**Activity**
Lines to restate from the data below: from the one containing "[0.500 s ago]" to the one containing "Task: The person", both included. Give them again exactly, and only them.
=== Begin Enclosure ===
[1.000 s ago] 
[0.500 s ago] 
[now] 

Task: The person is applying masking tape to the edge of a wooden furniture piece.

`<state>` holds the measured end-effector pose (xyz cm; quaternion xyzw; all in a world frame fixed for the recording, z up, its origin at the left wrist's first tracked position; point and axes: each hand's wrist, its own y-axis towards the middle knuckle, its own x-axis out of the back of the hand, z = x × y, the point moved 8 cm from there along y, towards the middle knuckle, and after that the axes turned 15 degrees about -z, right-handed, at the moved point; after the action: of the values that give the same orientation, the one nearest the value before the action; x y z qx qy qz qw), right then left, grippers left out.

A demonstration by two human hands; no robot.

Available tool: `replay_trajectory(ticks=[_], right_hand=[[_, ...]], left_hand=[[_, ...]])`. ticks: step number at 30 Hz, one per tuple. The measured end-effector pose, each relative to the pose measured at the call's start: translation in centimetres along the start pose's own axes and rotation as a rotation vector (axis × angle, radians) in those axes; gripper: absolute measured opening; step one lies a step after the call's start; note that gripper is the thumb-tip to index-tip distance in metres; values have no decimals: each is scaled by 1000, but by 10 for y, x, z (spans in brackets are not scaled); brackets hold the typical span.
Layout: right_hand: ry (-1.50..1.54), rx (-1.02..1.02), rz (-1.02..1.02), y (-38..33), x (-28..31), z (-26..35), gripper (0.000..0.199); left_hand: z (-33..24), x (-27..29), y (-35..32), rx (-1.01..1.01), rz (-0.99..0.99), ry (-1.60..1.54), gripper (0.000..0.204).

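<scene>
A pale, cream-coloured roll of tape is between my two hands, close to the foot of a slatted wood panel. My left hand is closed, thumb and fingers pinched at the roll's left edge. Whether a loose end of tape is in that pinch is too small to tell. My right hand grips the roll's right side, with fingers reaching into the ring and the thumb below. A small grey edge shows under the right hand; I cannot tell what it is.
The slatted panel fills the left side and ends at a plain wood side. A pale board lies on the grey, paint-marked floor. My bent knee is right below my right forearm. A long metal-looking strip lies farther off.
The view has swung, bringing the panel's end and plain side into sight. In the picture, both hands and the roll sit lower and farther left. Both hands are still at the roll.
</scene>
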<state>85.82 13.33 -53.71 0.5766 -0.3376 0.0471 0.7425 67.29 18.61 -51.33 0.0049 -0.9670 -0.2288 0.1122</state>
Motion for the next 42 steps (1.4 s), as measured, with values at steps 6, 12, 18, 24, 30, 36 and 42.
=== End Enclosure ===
**Written solution**
[0.500 s ago] 
[now] 

Task: The person is applying masking tape to the edge of a wooden furniture piece.

Nothing else remains for this exercise.